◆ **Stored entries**
• • • • • • •

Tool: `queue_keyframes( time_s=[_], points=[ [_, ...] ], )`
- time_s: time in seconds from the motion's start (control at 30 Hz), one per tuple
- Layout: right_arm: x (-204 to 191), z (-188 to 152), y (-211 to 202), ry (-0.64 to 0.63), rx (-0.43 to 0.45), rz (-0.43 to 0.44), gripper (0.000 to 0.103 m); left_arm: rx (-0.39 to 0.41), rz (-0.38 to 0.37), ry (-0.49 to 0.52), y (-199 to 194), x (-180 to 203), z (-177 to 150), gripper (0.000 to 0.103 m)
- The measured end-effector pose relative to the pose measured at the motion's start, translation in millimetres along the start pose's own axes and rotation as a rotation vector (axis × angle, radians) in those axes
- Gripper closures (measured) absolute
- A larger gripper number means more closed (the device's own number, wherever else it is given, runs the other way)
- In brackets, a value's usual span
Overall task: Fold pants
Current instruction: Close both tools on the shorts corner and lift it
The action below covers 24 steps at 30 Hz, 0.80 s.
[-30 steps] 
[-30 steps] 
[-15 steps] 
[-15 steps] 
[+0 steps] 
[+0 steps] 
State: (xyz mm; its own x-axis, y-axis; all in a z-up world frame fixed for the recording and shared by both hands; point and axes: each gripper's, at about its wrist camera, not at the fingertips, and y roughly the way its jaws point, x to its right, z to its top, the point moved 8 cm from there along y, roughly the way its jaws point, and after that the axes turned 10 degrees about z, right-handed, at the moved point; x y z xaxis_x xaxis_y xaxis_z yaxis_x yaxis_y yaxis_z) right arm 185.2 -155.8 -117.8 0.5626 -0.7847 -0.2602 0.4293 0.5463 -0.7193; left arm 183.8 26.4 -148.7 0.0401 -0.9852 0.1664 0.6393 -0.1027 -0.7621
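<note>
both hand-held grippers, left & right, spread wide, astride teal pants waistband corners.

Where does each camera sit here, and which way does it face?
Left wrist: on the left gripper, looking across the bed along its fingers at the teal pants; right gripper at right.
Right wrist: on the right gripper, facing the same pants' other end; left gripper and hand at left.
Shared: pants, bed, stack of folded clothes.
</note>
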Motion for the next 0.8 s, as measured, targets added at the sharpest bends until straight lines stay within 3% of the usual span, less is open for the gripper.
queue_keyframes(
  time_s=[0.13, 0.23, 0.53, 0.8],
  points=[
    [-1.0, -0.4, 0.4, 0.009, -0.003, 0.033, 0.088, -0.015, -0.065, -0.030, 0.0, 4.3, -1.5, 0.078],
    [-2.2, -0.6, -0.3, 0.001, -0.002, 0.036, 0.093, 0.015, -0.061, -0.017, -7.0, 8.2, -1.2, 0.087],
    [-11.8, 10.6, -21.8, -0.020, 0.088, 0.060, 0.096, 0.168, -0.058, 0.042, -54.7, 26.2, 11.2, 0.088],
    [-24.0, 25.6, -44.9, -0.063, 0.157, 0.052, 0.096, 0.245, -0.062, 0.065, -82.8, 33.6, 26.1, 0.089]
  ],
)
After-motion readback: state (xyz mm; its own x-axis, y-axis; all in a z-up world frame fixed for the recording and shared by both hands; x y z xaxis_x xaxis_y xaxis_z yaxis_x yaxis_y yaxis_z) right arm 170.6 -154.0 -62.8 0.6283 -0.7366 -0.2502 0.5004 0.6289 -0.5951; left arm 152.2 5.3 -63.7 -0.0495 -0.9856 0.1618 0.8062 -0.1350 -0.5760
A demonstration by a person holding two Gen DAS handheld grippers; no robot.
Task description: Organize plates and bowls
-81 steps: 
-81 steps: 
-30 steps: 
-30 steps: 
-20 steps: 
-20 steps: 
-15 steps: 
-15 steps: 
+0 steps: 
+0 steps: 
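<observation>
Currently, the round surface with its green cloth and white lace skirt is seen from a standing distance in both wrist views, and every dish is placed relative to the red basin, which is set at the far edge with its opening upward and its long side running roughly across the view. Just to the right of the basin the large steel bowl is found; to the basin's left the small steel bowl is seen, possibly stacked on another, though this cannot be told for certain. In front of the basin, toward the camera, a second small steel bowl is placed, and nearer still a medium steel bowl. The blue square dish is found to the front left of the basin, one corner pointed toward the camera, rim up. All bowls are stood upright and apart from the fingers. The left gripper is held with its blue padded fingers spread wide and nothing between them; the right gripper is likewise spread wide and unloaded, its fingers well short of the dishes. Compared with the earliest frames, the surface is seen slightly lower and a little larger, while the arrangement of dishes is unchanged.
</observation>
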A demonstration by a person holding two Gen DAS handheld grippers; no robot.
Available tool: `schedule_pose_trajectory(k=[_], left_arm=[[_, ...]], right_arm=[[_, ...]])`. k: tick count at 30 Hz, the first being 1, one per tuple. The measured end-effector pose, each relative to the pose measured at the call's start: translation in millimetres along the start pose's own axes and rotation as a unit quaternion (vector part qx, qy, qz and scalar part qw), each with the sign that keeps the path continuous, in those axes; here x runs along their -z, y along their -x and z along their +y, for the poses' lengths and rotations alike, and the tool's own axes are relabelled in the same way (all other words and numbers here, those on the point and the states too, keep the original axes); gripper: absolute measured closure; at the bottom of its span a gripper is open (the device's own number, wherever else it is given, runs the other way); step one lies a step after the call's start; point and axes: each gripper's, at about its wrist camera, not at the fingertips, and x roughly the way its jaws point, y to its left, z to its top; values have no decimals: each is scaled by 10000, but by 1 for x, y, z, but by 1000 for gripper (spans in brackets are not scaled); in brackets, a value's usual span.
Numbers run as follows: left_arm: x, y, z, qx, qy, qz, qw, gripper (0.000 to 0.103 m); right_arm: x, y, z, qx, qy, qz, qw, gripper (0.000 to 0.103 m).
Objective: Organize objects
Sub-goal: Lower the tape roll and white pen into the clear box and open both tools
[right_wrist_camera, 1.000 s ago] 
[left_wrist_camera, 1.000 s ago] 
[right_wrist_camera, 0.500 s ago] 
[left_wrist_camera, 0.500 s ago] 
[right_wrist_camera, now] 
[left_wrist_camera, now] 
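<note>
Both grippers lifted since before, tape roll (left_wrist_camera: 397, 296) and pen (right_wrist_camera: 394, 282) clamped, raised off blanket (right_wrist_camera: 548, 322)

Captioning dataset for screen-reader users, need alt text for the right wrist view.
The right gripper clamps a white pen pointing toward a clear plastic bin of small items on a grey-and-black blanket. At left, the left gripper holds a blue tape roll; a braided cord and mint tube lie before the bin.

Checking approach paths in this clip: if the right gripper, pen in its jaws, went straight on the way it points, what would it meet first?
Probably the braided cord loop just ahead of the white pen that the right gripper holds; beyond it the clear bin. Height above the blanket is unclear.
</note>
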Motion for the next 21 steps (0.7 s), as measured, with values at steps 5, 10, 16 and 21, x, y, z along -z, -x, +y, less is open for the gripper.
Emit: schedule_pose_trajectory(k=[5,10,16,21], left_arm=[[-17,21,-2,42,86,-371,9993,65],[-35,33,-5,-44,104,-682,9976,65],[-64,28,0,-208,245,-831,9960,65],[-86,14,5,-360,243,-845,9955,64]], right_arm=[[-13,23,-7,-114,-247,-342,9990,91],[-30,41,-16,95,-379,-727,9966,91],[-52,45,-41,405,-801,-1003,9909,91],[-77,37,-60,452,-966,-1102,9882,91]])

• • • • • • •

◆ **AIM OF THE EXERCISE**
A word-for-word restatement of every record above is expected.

◆ **WRITTEN RESPONSE**
Tool: `queue_keyframes( time_s=[_], points=[ [_, ...] ], )`
- time_s: time in seconds from the motion's start (control at 30 Hz), one per tuple
- Layout: right_arm: x (-204 to 191), z (-188 to 152), y (-211 to 202), ry (-0.64 to 0.63), rx (-0.43 to 0.45), rz (-0.43 to 0.44), gripper (0.000 to 0.103 m); left_arm: rx (-0.39 to 0.41), rz (-0.38 to 0.37), ry (-0.49 to 0.52), y (-199 to 194), x (-180 to 203), z (-177 to 150), gripper (0.000 to 0.103 m)
- The measured end-effector pose relative to the pose measured at the motion's start, translation in millimetres along the start pose's own axes and rotation as a rotation vector (axis × angle, radians) in those axes
- Gripper closures (measured) absolute
- A larger gripper number means more closed (the device's own number, wherever else it is given, runs the other way)
- In brackets, a value's usual span
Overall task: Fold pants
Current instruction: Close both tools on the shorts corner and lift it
The action below covers 24 steps at 30 Hz, 0.80 s.
[-30 steps] 
[-30 steps] 
[-15 steps] 
[-15 steps] 
[+0 steps] 
[+0 steps] 
State: (xyz mm; its own x-axis, y-axis; all in a z-up world frame fixed for the recording and shared by both hands; point and axes: each gripper's, at about its wrist camera, not at the fingertips, and y roughly the way its jaws point, x to its right, z to its top, the point moved 8 cm from there along y, roughly the way its jaws point, and after that the axes turned 10 degrees about z, right-handed, at the moved point; x y z xaxis_x xaxis_y xaxis_z yaxis_x yaxis_y yaxis_z) right arm 185.2 -155.8 -117.8 0.5626 -0.7847 -0.2602 0.4293 0.5463 -0.7193; left arm 183.8 26.4 -148.7 0.0401 -0.9852 0.1664 0.6393 -0.1027 -0.7621
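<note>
both hand-held grippers, left & right, spread wide, astride teal pants waistband corners.

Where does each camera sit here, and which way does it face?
Left wrist: on the left gripper, looking across the bed along its fingers at the teal pants; right gripper at right.
Right wrist: on the right gripper, facing the same pants' other end; left gripper and hand at left.
Shared: pants, bed, stack of folded clothes.
</note>
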Motion for the next 0.8 s, as measured, targets added at the sharpest bends until straight lines stay within 3% of the usual span, less is open for the gripper.
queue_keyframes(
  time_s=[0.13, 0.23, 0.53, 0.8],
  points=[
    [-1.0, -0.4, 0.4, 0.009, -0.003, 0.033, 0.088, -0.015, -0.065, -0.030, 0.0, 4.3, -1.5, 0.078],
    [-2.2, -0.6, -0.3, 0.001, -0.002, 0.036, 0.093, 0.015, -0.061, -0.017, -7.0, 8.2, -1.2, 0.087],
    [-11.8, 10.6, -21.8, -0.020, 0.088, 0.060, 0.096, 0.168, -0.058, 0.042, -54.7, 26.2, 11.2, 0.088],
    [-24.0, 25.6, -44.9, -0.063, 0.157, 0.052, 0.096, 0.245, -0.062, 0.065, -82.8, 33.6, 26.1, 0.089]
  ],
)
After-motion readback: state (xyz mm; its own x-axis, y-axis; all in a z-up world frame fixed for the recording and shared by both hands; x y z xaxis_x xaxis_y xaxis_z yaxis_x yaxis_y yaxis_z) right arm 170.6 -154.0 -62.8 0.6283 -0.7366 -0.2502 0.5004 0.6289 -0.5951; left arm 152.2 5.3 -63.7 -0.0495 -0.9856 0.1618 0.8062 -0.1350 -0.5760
A demonstration by a person holding two Gen DAS handheld grippers; no robot.
Task description: Organize plates and bowls
-81 steps: 
-81 steps: 
-30 steps: 
-30 steps: 
-20 steps: 
-20 steps: 
-15 steps: 
-15 steps: 
+0 steps: 
+0 steps: 
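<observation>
Currently, the round surface with its green cloth and white lace skirt is seen from a standing distance in both wrist views, and every dish is placed relative to the red basin, which is set at the far edge with its opening upward and its long side running roughly across the view. Just to the right of the basin the large steel bowl is found; to the basin's left the small steel bowl is seen, possibly stacked on another, though this cannot be told for certain. In front of the basin, toward the camera, a second small steel bowl is placed, and nearer still a medium steel bowl. The blue square dish is found to the front left of the basin, one corner pointed toward the camera, rim up. All bowls are stood upright and apart from the fingers. The left gripper is held with its blue padded fingers spread wide and nothing between them; the right gripper is likewise spread wide and unloaded, its fingers well short of the dishes. Compared with the earliest frames, the surface is seen slightly lower and a little larger, while the arrangement of dishes is unchanged.
</observation>
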A demonstration by a person holding two Gen DAS handheld grippers; no robot.
Available tool: `schedule_pose_trajectory(k=[_], left_arm=[[_, ...]], right_arm=[[_, ...]])`. k: tick count at 30 Hz, the first being 1, one per tuple. The measured end-effector pose, each relative to the pose measured at the call's start: translation in millimetres along the start pose's own axes and rotation as a unit quaternion (vector part qx, qy, qz and scalar part qw), each with the sign that keeps the path continuous, in those axes; here x runs along their -z, y along their -x and z along their +y, for the poses' lengths and rotations alike, and the tool's own axes are relabelled in the same way (all other words and numbers here, those on the point and the states too, keep the original axes); gripper: absolute measured closure; at the bottom of its span a gripper is open (the device's own number, wherever else it is given, runs the other way); step one lies a step after the call's start; point and axes: each gripper's, at about its wrist camera, not at the fingertips, and x roughly the way its jaws point, y to its left, z to its top; values have no decimals: each is scaled by 10000, but by 1 for x, y, z, but by 1000 for gripper (spans in brackets are not scaled); in brackets, a value's usual span.
Numbers run as follows: left_arm: x, y, z, qx, qy, qz, qw, gripper (0.000 to 0.103 m); right_arm: x, y, z, qx, qy, qz, qw, gripper (0.000 to 0.103 m).
Objective: Organize objects
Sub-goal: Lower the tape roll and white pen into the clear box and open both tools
[right_wrist_camera, 1.000 s ago] 
[left_wrist_camera, 1.000 s ago] 
[right_wrist_camera, 0.500 s ago] 
[left_wrist_camera, 0.500 s ago] 
[right_wrist_camera, now] 
[left_wrist_camera, now] 
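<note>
Both grippers lifted since before, tape roll (left_wrist_camera: 397, 296) and pen (right_wrist_camera: 394, 282) clamped, raised off blanket (right_wrist_camera: 548, 322)

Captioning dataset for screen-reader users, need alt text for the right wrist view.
The right gripper clamps a white pen pointing toward a clear plastic bin of small items on a grey-and-black blanket. At left, the left gripper holds a blue tape roll; a braided cord and mint tube lie before the bin.

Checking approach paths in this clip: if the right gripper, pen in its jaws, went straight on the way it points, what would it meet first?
Probably the braided cord loop just ahead of the white pen that the right gripper holds; beyond it the clear bin. Height above the blanket is unclear.
</note>
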Motion for the next 21 steps (0.7 s), as measured, with values at steps 5, 10, 16 and 21, x, y, z along -z, -x, +y, less is open for the gripper.
Emit: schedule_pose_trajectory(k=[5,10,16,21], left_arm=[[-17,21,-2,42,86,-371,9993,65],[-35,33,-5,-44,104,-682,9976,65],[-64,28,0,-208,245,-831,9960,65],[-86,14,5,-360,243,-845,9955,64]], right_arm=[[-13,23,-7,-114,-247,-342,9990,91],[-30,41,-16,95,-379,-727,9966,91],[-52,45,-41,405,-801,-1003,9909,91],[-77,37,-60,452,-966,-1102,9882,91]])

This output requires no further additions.